**WHAT TO WORK ON**:
Beginning with the first line, copy out each line of the material until the line containing "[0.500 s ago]" has been copied as well.

**SUPPLIED RECORDS**:
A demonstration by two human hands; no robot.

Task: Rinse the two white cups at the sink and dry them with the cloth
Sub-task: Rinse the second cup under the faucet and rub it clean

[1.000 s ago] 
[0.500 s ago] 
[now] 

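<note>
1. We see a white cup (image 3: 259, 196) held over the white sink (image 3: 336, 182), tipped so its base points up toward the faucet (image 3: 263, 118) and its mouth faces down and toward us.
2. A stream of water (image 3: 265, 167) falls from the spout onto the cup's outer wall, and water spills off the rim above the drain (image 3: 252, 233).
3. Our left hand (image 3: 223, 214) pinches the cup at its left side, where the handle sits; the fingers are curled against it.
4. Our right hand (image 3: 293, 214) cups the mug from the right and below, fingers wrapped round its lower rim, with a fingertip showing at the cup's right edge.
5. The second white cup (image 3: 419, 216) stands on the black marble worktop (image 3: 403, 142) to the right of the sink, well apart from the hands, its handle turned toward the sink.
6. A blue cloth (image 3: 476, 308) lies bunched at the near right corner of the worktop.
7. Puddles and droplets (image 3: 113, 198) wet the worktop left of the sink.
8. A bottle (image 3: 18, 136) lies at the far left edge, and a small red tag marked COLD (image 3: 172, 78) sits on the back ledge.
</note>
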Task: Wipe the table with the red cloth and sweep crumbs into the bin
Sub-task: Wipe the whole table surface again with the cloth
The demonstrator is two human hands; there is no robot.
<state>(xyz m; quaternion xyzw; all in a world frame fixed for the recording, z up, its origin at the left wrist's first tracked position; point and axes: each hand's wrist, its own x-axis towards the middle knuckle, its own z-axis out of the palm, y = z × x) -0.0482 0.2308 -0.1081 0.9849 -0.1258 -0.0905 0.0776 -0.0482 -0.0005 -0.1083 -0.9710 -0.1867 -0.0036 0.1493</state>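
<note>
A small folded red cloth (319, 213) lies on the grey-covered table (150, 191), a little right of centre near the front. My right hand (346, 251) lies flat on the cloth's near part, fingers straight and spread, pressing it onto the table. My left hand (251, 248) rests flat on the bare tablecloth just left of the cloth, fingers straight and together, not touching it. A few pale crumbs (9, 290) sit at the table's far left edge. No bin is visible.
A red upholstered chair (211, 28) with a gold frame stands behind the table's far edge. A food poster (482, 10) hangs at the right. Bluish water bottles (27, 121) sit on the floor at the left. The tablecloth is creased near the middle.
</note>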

**EXPECTED OUTPUT**:
A demonstration by two human hands; no robot.

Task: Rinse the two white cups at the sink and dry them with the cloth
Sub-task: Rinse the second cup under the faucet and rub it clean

[1.000 s ago] 
[0.500 s ago] 

The exercise is finished.